Accessing class data members from within cuda kernel - how to design proper host/device interaction?

Tags:

I've been trying to transform some cuda/C code into a more OO code, but my goal doesn't seem to be easy to achieve for my current understanding of the cuda functioning mechanism. I haven't been able to find good a explanation either on this situation. It might not be possible after all.

I have a global object of class myClass holding an array to be filled in a kernel.

How should the methods in myClass be defined so that the array and boolean members are visible from device and the array can then be copied back to host? I am using cuda 7.5 and the compute capability of my card is 3.5.

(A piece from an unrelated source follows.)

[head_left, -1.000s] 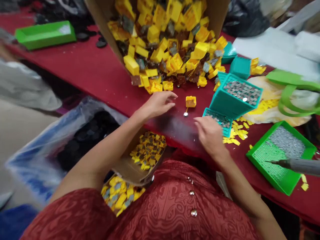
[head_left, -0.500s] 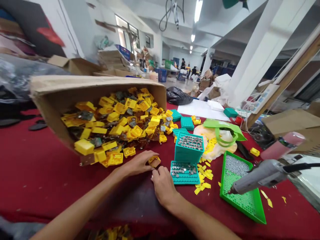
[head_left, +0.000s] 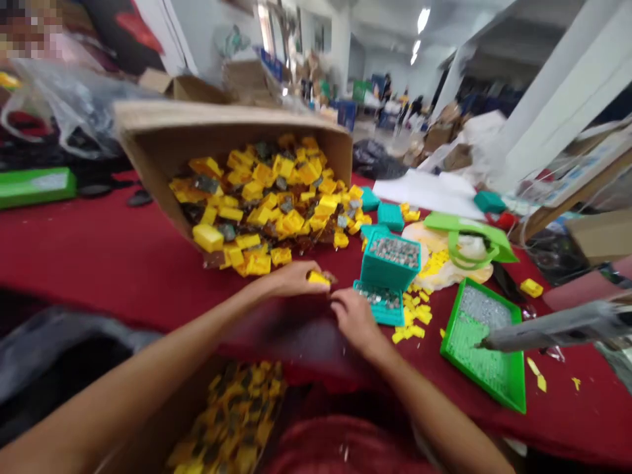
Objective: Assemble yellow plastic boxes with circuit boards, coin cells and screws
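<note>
My left hand [head_left: 295,279] is closed on a small yellow plastic case [head_left: 318,278], raised a little over the red-covered table. Close to it on the right is my right hand [head_left: 356,319], its fingers curled together; whatever may be between the fingertips cannot be made out. Just beyond that hand lies a shallow teal tray [head_left: 397,317] with round silver button cells in it. Behind this tray stands a taller teal stack [head_left: 388,271] topped with more button cells. Loose yellow plastic pieces [head_left: 413,316] are scattered to the right of the tray.
A tilted cardboard box [head_left: 148,148] spills yellow cases with circuit boards onto the table. At right, an electric screwdriver [head_left: 548,329] hangs over a green tray [head_left: 518,388] of small metal parts. Below the table edge is another heap of yellow cases [head_left: 241,415].
The view has tipped down and shifted left, bringing the lower heap into sight. The yellow case has turned in my left hand, its yellow side now showing. My right hand remains beside it.
</note>
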The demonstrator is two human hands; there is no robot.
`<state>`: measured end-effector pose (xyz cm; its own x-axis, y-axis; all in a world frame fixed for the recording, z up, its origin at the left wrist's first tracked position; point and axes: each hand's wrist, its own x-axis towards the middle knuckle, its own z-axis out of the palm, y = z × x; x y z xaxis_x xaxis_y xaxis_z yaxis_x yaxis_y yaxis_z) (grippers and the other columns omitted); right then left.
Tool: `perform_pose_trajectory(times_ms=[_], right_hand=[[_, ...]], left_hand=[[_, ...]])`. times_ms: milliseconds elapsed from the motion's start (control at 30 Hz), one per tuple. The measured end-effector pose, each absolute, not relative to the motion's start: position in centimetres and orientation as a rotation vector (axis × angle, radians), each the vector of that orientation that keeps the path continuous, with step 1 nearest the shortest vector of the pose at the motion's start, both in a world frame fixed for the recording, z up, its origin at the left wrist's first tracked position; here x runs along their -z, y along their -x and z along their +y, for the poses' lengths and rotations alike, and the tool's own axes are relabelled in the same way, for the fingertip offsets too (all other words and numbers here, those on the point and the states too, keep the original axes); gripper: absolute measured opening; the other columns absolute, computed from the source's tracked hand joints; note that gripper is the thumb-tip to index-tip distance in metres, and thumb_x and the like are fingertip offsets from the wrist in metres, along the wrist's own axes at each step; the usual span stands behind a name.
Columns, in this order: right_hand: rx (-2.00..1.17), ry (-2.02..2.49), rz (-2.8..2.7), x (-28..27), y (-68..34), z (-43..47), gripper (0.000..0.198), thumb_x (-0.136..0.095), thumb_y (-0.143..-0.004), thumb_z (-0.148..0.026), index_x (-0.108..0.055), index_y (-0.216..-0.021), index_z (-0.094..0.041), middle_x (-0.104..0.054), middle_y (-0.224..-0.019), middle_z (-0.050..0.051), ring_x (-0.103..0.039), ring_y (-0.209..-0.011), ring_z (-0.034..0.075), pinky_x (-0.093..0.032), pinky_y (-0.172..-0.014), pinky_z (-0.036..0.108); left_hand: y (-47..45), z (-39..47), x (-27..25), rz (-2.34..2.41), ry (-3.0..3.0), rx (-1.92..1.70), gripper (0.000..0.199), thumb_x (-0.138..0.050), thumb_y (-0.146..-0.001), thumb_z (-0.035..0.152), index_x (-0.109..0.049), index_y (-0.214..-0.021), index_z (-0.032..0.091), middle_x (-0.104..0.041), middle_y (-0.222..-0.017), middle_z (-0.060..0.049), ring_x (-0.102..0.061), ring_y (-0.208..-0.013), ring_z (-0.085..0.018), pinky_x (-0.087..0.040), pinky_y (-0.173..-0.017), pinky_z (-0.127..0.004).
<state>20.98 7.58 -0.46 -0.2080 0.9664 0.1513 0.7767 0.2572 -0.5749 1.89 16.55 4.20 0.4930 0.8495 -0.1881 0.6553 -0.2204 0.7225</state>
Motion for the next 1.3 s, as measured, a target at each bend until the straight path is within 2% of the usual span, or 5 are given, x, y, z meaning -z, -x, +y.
perform_pose_trajectory(times_ms=[200,433,633,1167,1300], right_hand=[[-1.021,1.423,-1.737,-0.1,-25.5,5.6,0.027,-0.063,-0.093,-0.023,-0.079,-0.114,-0.015,-0.081,-0.110,0.008,-0.075,-0.098,0.016,-0.060,-0.094,0.032],[-0.652,1.303,-1.937,-0.6,-28.6,-0.4,0.017,-0.064,-0.098,-0.020,-0.079,-0.106,-0.019,-0.080,-0.105,0.005,-0.074,-0.099,0.017,-0.061,-0.092,0.033],[-0.264,1.309,-2.169,1.2,-30.7,-3.3,0.016,-0.061,-0.103,-0.013,-0.074,-0.112,-0.014,-0.076,-0.105,0.009,-0.070,-0.098,0.017,-0.059,-0.088,0.030],[-0.241,1.459,-2.089,2.8,-31.7,-3.9,0.013,-0.065,-0.101,-0.013,-0.077,-0.105,-0.015,-0.073,-0.096,0.007,-0.064,-0.091,0.020,-0.054,-0.083,0.035],[-0.315,1.445,-2.086,2.9,-31.8,-4.0,0.018,-0.062,-0.104,-0.016,-0.078,-0.110,-0.017,-0.073,-0.098,0.007,-0.064,-0.093,0.020,-0.055,-0.085,0.035]], left_hand=[[-1.9,11.7,-2.5,1.144,-1.285,-0.326,0.039,-0.092,-0.070,0.049,-0.081,-0.088,0.016,-0.077,-0.079,-0.006,-0.064,-0.063,-0.014,-0.046,-0.055,-0.021],[-3.9,2.9,-1.2,1.014,-0.580,-0.414,0.031,-0.084,-0.082,0.015,-0.077,-0.113,0.016,-0.082,-0.104,-0.007,-0.079,-0.077,-0.013,-0.064,-0.079,-0.024],[-5.7,0.4,-1.6,1.035,-0.406,-0.518,0.034,-0.058,-0.108,0.041,-0.072,-0.119,0.012,-0.083,-0.107,-0.014,-0.084,-0.080,-0.023,-0.069,-0.073,-0.032],[-7.1,0.4,-3.1,0.991,-0.257,-0.328,0.021,-0.064,-0.098,0.022,-0.080,-0.109,0.013,-0.084,-0.112,-0.013,-0.083,-0.103,-0.026,-0.063,-0.107,-0.040],[-7.7,0.2,-2.7,0.949,-0.173,-0.299,0.022,-0.063,-0.100,0.024,-0.079,-0.112,0.014,-0.084,-0.113,-0.013,-0.081,-0.096,-0.021,-0.066,-0.090,-0.029]])
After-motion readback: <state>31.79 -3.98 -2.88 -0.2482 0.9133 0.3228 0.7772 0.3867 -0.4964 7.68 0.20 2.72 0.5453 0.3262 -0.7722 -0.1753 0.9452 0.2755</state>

This is a tentative structure describing the situation:

#include <cstdio>
#include <cuda.h>
#include <cuda_runtime.h>

class myClass
{
public:
        bool bool_var;    // Set from host and readable from device
        int  data_size;   // Set from host
        __device__ __host__ myClass();
        __device__ __host__ ~myClass();
        __host__ void setValues(bool iftrue, int size);
        __device__ void dosomething(int device_parameter);
        __host__ void export();

        // completely unknown methods
        __host__ void prepareDeviceObj();
        __host__ void retrieveDataToHost();
private:
        int *data; // Filled in device, shared between threads, at the end copied back to host for data output
};

__host__ __device__ myClass::myClass()
{
}

__host__ __device__ myClass::~myClass()
{
#ifdef __CUDACC__
        if(bool_var)
                cudaFree(data);
#else
        free(data);
#endif
}

__host__ void myClass::setValues(bool iftrue, int size)
{
        bool_var  = iftrue;
        data_size = size;
}

__device__ void myClass::dosomething(int idx)
{
        int toadd = idx+data_size;
        atomicAdd(&data[idx], toadd); // data should be unique among threads
}


__global__ void myKernel(myClass obj)
{
        const int idx = blockIdx.x*blockDim.x + threadIdx.x;
        if(idx < obj.data_size)
        {
                if(!obj.bool_var)
                        printf("Object is not up to any task here!");
                else
                {
                        printf("Object is ready!");
                        obj.dosomething(idx);
                }
        }
}


myClass globalInstance;

int main(int argc, char** argv)
{
        int some_number = 40;
        globalInstance.setValues(true, some_number);
        globalInstance.prepareDeviceObj();           // unknown
        myKernel<<<1,some_number>>>(globalInstance); // how to pass the object?
        globalInstance.retrieveDataToHost();         // unknown
        globalInstance.export();
        exit(EXIT_SUCCESS);
}

364

asked Aug 17 '16 21:08

learningProcess

2 Answers

Your approach should be workable. When you pass an object by value as a kernel parameter (as you have indicated) there really isn't much setup that needs to be done associated with the transfer from host to device.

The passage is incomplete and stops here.